Poisson regression with a robust error variance was used to calculate trimester-specific relative risks (RRs) for SGA and LGA We included a multiplicative interaction term between gestational weight gain and estimated fetal weight z scores (continuous by continuous) in all models to assess the combined effect of gestational weight gain and estimated fetal weight on the risk of SGA and LGA. After model estimation, we used linear combinations to calculate coefficients and 95% confidence intervals (CIs) for selected gestational weight gain and estimated fetal weight values (−1 SD, 0 SD, and +1 SD) compared with the referent of 0 SD for both gestational weight gain and estimated fetal weight. For example, we assessed the risk of SGA when gestational weight gain was high (+1 SD) and estimated fetal weight was low (−1 SD) compared with average gestational weight gain (0 SD) and average estimated fetal weight (0 SD). We repeated these linear combinations for the risk of LGA. In adjusted models, we a priori included the following covariates: maternal age, prepregnancy BMI, maternal height, parity, insurance, race, student status, and education. We tested for effect modification by the prepregnancy BMI (tested both as continuous and categorical variables based on the World Health Organization) and by preterm birth in fully adjusted models by including 3-way interaction terms with gestational weight gain and estimated fetal weight (likelihood ratio test conducted at the .05 significance level). Analyses were conducted with SAS version 9.4 software (SAS Institute Inc, Cary, NC)10 and Stata version 13.0 software (StataCorp, College Station, TX).11
Results
Most of the women in the study population were 20 to 39 years of age, married, and educated beyond high school (Table 1). The average gestational weight gain increased from a mean (SD) of 0.26 (1.12) kg in the first trimester to 3.70 (2.23) kg in the second trimester and 7.0 (2.85) kg in the third trimester. The average trimester-specific gain in estimated fetal weight also increased from the first to second and third trimesters by a mean (SD) of 68 (14) to 395 (142) and 1748 (432) g, respectively.
Table 1.
Demographic Characteristics of the National Institute of Child Health and Human Development Fetal Growth Studies Singletons Population (n = 2438)
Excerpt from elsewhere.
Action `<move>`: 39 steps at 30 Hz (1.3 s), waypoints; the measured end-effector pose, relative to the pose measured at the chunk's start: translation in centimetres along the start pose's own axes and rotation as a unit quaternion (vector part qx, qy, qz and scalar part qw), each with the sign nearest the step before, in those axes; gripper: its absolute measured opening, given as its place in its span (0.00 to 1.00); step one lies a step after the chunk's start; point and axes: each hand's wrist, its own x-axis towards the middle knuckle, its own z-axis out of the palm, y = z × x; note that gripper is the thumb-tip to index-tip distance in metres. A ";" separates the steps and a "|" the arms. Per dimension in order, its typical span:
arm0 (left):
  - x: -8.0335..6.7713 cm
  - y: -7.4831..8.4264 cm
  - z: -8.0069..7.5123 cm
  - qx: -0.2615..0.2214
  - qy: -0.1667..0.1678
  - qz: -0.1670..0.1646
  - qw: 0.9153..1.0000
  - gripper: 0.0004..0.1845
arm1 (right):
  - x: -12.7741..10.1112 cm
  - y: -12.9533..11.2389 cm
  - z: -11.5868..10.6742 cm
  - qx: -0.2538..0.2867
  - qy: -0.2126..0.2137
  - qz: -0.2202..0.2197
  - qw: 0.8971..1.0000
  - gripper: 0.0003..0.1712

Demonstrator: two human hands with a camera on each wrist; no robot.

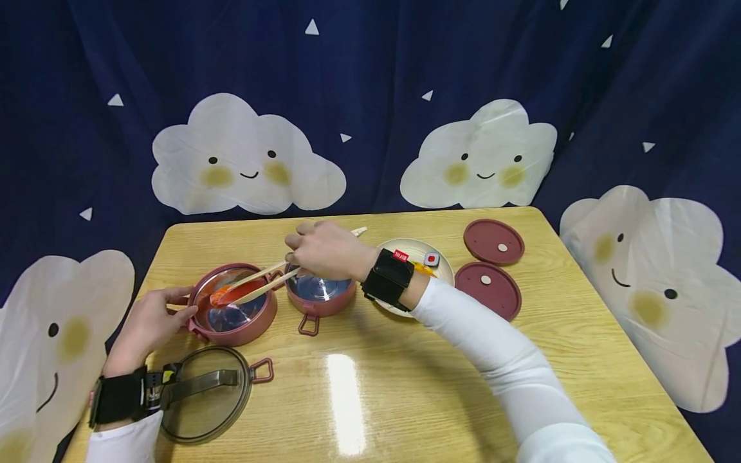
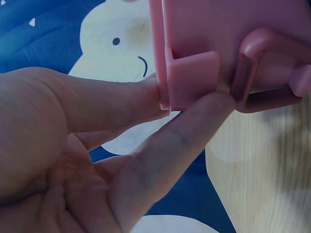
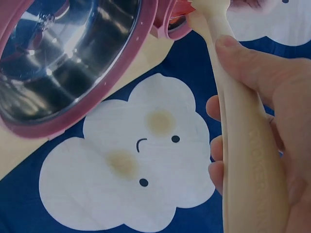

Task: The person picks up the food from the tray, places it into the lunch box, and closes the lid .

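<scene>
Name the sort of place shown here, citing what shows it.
Probably a staged tabletop set, not a kitchen: a cloud-print curtain rings the wooden table, which bears only lunch containers and lids.

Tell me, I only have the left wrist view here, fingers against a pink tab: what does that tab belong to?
Observer: It is a side handle of the larger pink bowl, which the left hand steadies at its left edge.
Operator: Is anything in that bowl?
Observer: An orange food piece, pinched at the tips of chopsticks.
Operator: Who holds the chopsticks?
Observer: The right hand, reaching over the smaller pink bowl.
Operator: Any lids on?
Observer: No. A clear lid lies on the table in front of the larger bowl, and two round pink lids lie at the right.
</scene>
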 end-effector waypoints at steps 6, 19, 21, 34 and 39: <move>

| Characteristic | n (%) |
|---|---|
| Maternal age, y | |
| <20 | 136 (5.6) |
| 20–29 | 1265 (51.9) |
| 30–39 | 1016 (41.6) |
| 40–44 | 21 (0.9) |
| Insurance | |
| Other | 884 (36.3) |
| Private or managed | 1554 (63.7) |
| Race/ethnicity | |
| Non-Hispanic white | 682 (28.0) |
| Non-Hispanic black | 658 (27.0) |
| Hispanic | 703 (28.8) |
| Asian and Pacific Islander | 395 (16.2) |
| Marital status | |
| Never married | 535 (22.0) |
| Married | 1825 (74.9) |
| Divorced/widowed | 76 (3.1) |
| Education | |
| ≤High school Diploma | 721 (29.6) |
| Some college or associate degree | 724 (29.7) |
| Bachelor’s or advanced degree | 993 (40.7) |
| Income, $ | |
| <39,000 | 793 (37.4) |
| 40,000–74,900 | 469 (22.1) |
| ≥75,000–99,900 | 859 (40.5) |
| Parity | |
| 0 | 1144 (46.9) |
| 1 | 833 (34.2) |
| ≥2 | 461 (18.9) |
| Prepregnancy BMI | |
| Normal weight | 1372 (56.3) |
| Overweight | 648 (26.6) |
| Obese | 418 (17.2) |
Table 2 shows the proportion of women with gestational weight gain and estimated fetal weight that were concordant and discordant in each trimester. Gestational weight gain and estimated fetal weight were concordant (ie, were within 1 SD of each other) 55.5%, 51.5%, and 48.2% of the time in the first, second, and third trimesters, respectively. The prevalence of discordance for the most extreme categories (high gestational weight gain and low estimated fetal weight or vice versa) was rare (between 1% and 3.4%) at all time points.
Table 2.
Prevalence of Tracking and Nontracking in Gestational Weight Gain and Estimated Fetal Weight by Trimester
| Trimester 1 (0−<14 wk) |
Trimester 2 (14−<28 wk) |
Trimester 3 (28 wk-Delivery) |
||
|---|---|---|---|---|
| Gestational Weight Gaina |
Estimated Fetal Weighta |
(n = 2060), n (%) |
(n = 2324), n (%) |
(n = 2372), n (%) |
| Tracking | ||||
| −1 to + 1 SD | −1 to + 1 SD | 1061 (51.5) | 1051 (45.2) | 952 (40.1) |
| <−1 SD | <−1 SD | 48 (2.3) | 75 (3.2) | 86 (3.6) |
| > +1 SD | > +1 SD | 34 (1.7) | 72 (3.1) | 107 (4.5) |
| Sum of tracking, % | 55.5 | 51.5 | 48.2 | |
| Nontracking | ||||
| <−1 SD | −1 to +1 SD | 123 (5.9) | 378 (16.3) | 394 (16.6) |
| >1 SD | −1 to +1 SD | 111 (5.4) | 287 (12.4) | 275 (11.6) |
| −1 to +1 SD | <−1 SD | 381 (18.5) | 173 (7.4) | 153 (6.5) |
| −1 to +1 SD | >1 SD | 241 (11.7) | 186 (8.0) | 287 (12.1) |
| >1 SD | <−1 SD | 39 (1.9) | 41 (1.8) | 37 (1.6) |
| <−1 SD | >1 SD | 22 (1.1) | 61 (2.6) | 81 (3.4) |
| Sum of nontracking, % | 44.5 | 48.5 | 51.8 | |
Values were standardized by race- and trimester-specific means and standard deviations.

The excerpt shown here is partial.